Accusations de "DPE de complaisance": les représentants des diagnostiqueurs montent au créneau

"Une interprétation simpliste": la Chambre des diagnostiqueurs immobilier se hérisse contre une étude publiée récemment par la start-up Krno. Le document remet en question la fiabilité du diagnostic de performance énergétique et pointe notamment des "effets de seuil".
L'étude juge que ce n'est pas un hasard si de nombreux DPE se concentrent juste avant le seuil pour lequel ils obtiendraient une plus mauvaise note. La start-up dénonce des "pratiques de complaisance", qui consisteraient, pour le diagnostiqueur, à changer quelques paramètres à la marge pour permettre à son client de gagner une classe énergétique.

De son côté, la Chambre des diagnostiqueurs immobiliers (CDI) reconnaît ces effets de seuil, mais les interprète très différemment. Elle assure que les DPE proches des seuils sont souvent plus fiables. Selon la CDI, les DPE sont parfois réalisés en "mode dégradé", c'est-à-dire en utilisant les valeurs par défaut, faute de données précises fournies par le propriétaire.
"Un propriétaire d'un logement identifié en début de segment du F a tout intérêt à se réveiller et à fournir enfin les justificatifs permettant de réaliser un DPE le plus précis possible", développe Thierry Marchand de la CDI.
Mais pour Ruben Arnold, fondateur de Krno, il s'agit "d'une preuve de la rupture de neutralité du diagnostiqueur puisque le propriétaire n'est pas censé avoir accès à la note avant son attribution finale".

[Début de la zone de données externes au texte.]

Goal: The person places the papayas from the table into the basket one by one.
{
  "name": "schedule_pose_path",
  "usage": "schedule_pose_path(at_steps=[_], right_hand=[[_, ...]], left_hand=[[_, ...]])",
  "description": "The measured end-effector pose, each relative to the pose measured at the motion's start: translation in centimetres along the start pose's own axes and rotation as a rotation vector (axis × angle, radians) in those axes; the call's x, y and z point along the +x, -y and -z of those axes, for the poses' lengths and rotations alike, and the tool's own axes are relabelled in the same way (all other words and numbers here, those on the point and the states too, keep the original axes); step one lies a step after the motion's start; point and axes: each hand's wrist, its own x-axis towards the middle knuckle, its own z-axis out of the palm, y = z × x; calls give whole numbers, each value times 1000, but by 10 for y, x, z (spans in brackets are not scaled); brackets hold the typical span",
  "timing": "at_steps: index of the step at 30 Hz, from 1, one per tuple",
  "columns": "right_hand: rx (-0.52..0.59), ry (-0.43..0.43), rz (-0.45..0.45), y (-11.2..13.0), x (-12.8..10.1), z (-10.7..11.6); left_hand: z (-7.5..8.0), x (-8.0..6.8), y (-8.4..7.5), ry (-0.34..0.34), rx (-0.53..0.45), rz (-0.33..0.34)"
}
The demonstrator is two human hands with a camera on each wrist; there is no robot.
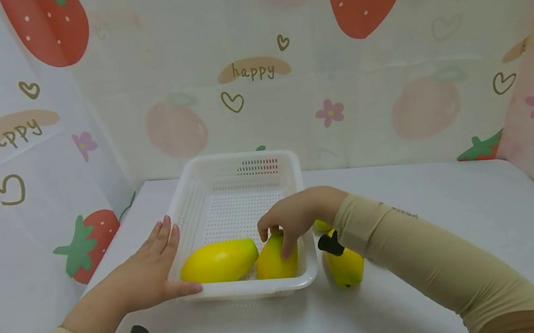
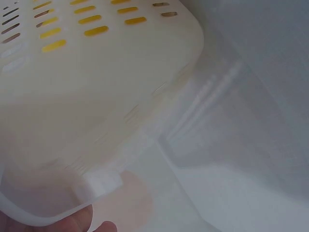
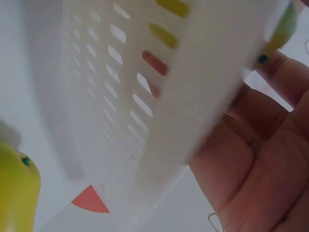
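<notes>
A white perforated basket (image 1: pixel 189 202) stands on the white table. Two yellow mango-like fruits lie at its near end: one (image 1: pixel 219 262) on the left, a second (image 1: pixel 273 261) to its right. My right hand (image 1: pixel 279 240) reaches over the basket's right rim, its fingers curled on the second fruit. My left hand (image 1: pixel 157 265) lies flat against the basket's left wall, thumb along the front corner. A third yellow fruit (image 1: pixel 345 267) rests on the table just right of the basket, under my right wrist. The right wrist view shows the basket wall (image 3: pixel 145 96), my palm (image 3: pixel 260 159) and the outside fruit (image 3: pixel 17 188).
Cloth walls printed with strawberries and "happy" (image 1: pixel 252 70) close in the table on the left, back and right. Bare white tabletop (image 1: pixel 462 205) stretches to the right of the basket and in front of it. A small piece of another yellow fruit (image 1: pixel 322 225) shows behind my right wrist.
</notes>
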Motion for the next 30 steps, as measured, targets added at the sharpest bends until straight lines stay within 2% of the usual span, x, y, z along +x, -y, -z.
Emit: schedule_pose_path(at_steps=[10, 21, 30], right_hand=[[-12, -54, -10, -11, 4, 8], [27, -89, -17, -24, 13, 10], [48, -90, 2, -26, 19, 8]], left_hand=[[0, 0, 0, 4, -5, 5], [-4, 2, 3, -5, 9, -2], [-4, 3, 4, -13, -14, -13]])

"On ne nie pas le phénomène mais on conteste l'intensité"
Ruben Arnold dénonce aussi le fait que tant de DPE soient réalisés "en mode dégradé". Sur ce point, la CDI est d'accord: "Les valeurs par défaut ne sont pas exploitables, il faudrait systématiquement prendre des mesures très précises, mais pour cela, il faut que les propriétaires acceptent de payer plus cher pour le DPE", remarque Thierry Marchand.
Du côté de la Sidiane (Syndicat interprofessionnel du diagnostic immobilier), une autre fédération qui représente les diagnostiqueurs, on dénonce une étude "qui alimente le DPE bashing".
Le syndicat reconnaît toutefois que des effets de bord existent, mais dans une moindre mesure. "On avait fait une étude similaire il y a deux ans, et on avait observé ce phénomène mais de manière beaucoup moins concentrée", explique son président Jean-Christophe Protais.
"On ne nie pas que le phénomène existe, ce qu'on conteste, c'est l'intensité de la fraude."
"Je ne suis pas d'accord pour dire que 19% des biens F sont injustement reclassés en E, ou que cela représente 21 milliards de préjudice potentiel, ce n'est pas prouvé", dénonce Jean-Christophe Protais.
"Il faudrait que le dispositif soit plus cadré"
La CDI reproche aussi à Krno de ne prendre en compte que la consommation énergétique d'un logement, et de mettre de côté les émissions de gaz à effet de serre. En effet, lors de l'élaboration du DPE, une note pour chacune des deux variables est éditée, et à la fin, c'est la plus mauvaise qui fait foi.
Mais selon Krno, "les émissions de gaz à effet de serre n'ont pas d'impact dans le phénomène de rupture de seuil mis en évidence". Interrogée sur le sujet, l'entreprise Hello Watt, spécialisée dans la rénovation énergétique, estime que les résultats de cette étude paraissent "plausibles et cohérents".
"On a essayé de refaire la même chose avec nos données qui datent de 2022 et on retrouve les mêmes pics", explique le cofondateur Xavier Coudert.
"Lorsqu'on refait la courbe en prenant en compte les émissions de CO2, il n'y a pas de pic, parce qu'il y a moins de possibilité de jouer sur les paramètres", ajoute-t-il. Il dénonce aussi "le flou laissé à la main du diagnostiqueur qui peut faire basculer la note d’un côté ou de l’autre" et appelle à un meilleur encadrement du dispositif.
"L’origine de tous les problèmes, conclut Ruben Arnold, c'est que les seuils des classes énergétiques sont rigides, alors que les valeurs qui sont indiquées sont parfois arrondies, soumises à une marge d'erreur, une sorte de halo d'incertitude."